I'm looking forward to going in the morning  
What kind of area were you hunting in this morning.....hardwoods, pines, cutover, etc....


----------



## Meriwether Mike (Dec 17, 2004)

I am thinking that the second rut should be on down in Heard County. The only chasing I have seen was 28 days from this past Wednesday so I hope to see some action this weekend. :


----------



## duke13 (Dec 18, 2004)

I hunted in Gwinnett this morning. i saw 10 deer! 2 bucks! One was a little 5 pt that walked all over me and about an hour later 3 does ran out of the thicket in front of me and a good body sized deer followed them. I couldn't see his rack, just a glimpse but it looked decent.
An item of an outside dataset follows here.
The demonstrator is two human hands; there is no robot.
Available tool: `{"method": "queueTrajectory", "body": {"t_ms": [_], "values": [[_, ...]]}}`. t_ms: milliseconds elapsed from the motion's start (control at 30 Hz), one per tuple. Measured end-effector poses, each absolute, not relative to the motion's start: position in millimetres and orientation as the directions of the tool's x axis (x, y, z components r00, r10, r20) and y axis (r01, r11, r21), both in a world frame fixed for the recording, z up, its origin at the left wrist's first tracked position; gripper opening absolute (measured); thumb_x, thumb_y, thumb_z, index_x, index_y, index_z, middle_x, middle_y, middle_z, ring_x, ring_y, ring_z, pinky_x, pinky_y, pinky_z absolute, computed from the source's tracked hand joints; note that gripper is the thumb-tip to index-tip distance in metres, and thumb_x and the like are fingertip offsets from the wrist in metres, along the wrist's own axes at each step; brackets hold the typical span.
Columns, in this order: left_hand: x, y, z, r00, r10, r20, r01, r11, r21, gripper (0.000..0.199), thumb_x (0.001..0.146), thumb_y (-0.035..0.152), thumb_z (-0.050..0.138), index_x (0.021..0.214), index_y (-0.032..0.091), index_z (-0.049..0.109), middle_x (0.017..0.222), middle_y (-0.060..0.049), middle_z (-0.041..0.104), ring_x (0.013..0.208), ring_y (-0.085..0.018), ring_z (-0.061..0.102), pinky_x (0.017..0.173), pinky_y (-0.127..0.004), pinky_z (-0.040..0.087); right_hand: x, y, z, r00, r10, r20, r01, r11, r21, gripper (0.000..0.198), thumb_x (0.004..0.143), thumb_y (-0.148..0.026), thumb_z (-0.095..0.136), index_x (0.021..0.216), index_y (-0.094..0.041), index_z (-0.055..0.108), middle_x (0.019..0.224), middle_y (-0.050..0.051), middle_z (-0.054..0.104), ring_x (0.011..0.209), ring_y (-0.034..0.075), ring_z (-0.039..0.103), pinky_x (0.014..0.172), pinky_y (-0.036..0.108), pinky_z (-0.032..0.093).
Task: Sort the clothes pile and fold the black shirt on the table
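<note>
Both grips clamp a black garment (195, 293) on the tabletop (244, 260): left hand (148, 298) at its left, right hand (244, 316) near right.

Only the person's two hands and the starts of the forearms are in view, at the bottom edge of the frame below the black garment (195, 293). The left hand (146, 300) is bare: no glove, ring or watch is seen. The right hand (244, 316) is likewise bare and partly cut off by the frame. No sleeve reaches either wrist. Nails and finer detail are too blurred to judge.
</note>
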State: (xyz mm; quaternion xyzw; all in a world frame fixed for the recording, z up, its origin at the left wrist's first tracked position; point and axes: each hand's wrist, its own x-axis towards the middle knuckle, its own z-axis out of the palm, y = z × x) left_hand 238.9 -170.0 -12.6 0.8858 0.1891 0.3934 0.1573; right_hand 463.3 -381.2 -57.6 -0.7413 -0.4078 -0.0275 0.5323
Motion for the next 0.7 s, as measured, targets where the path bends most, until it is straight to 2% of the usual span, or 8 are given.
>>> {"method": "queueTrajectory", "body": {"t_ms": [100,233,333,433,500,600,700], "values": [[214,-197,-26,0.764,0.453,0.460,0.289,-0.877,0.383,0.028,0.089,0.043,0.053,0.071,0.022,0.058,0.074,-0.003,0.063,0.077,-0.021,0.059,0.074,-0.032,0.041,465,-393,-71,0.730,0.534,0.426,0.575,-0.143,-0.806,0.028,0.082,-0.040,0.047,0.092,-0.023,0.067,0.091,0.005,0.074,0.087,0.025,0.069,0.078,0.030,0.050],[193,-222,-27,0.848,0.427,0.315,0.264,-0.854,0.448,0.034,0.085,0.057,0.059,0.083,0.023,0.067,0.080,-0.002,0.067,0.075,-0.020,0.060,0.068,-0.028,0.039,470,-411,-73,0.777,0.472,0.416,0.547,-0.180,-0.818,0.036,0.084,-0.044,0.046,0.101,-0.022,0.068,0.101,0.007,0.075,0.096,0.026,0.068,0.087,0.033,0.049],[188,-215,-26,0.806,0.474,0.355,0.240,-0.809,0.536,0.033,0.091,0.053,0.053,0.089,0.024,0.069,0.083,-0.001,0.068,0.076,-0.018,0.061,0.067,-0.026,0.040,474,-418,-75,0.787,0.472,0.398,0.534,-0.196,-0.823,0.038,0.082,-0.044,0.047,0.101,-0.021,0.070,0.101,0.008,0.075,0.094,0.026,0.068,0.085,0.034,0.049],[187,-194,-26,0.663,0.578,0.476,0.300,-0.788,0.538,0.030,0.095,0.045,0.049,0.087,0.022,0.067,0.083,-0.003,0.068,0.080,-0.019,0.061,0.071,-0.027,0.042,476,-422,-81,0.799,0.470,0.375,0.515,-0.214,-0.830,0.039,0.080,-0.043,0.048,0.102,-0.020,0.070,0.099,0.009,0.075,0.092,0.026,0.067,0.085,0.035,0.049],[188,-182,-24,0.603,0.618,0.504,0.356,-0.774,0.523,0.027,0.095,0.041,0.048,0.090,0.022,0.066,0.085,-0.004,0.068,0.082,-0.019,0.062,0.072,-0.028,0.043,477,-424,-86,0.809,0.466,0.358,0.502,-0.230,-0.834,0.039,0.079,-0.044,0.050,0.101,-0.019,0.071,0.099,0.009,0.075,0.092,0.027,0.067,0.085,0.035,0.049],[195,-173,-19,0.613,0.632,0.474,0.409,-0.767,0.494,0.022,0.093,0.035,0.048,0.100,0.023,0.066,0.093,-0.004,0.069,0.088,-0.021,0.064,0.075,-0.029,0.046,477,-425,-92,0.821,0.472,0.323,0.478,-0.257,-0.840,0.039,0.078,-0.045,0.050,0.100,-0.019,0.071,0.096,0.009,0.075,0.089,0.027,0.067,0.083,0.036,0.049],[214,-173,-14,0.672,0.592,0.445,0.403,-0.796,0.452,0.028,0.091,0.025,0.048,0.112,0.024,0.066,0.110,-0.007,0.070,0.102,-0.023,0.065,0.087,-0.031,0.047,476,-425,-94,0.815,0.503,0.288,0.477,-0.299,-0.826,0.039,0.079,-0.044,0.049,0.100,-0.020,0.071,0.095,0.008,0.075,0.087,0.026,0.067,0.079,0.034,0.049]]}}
I'll be back there tomorrow morning and about 50 yards further down the creek!


----------



## firebiker (Dec 20, 2004)

*seen him again*

I seen ole Monkey rack again yesterday morning, came straight home from work went behind my dads place got in my stand by 8am and at about 0930 am 7 does ran by me and jumped a fence they came in at a 12 o'clock position on me and left at a 9( no chance for a good shot) and then right after that here came two deer straight ahead they stopped the doe had her tail straight up in the air and a buck( Monkey rack) 3 points on one side & and a sad main beam curled down by his ear on the other side. he stuck his nose right in her butt, then he started to mount her, he was not there but about 10 or 15 seconds and she started to run( talk about a tease) well once again I let him walk ,just could'nt bring myself to shoot him while he was trying to get himself some trim. but if I see him again he's had it !


----------



## j_seph (Dec 20, 2004)

*Don't mean to sound so*

well.......... We try to keep it clean on here


----------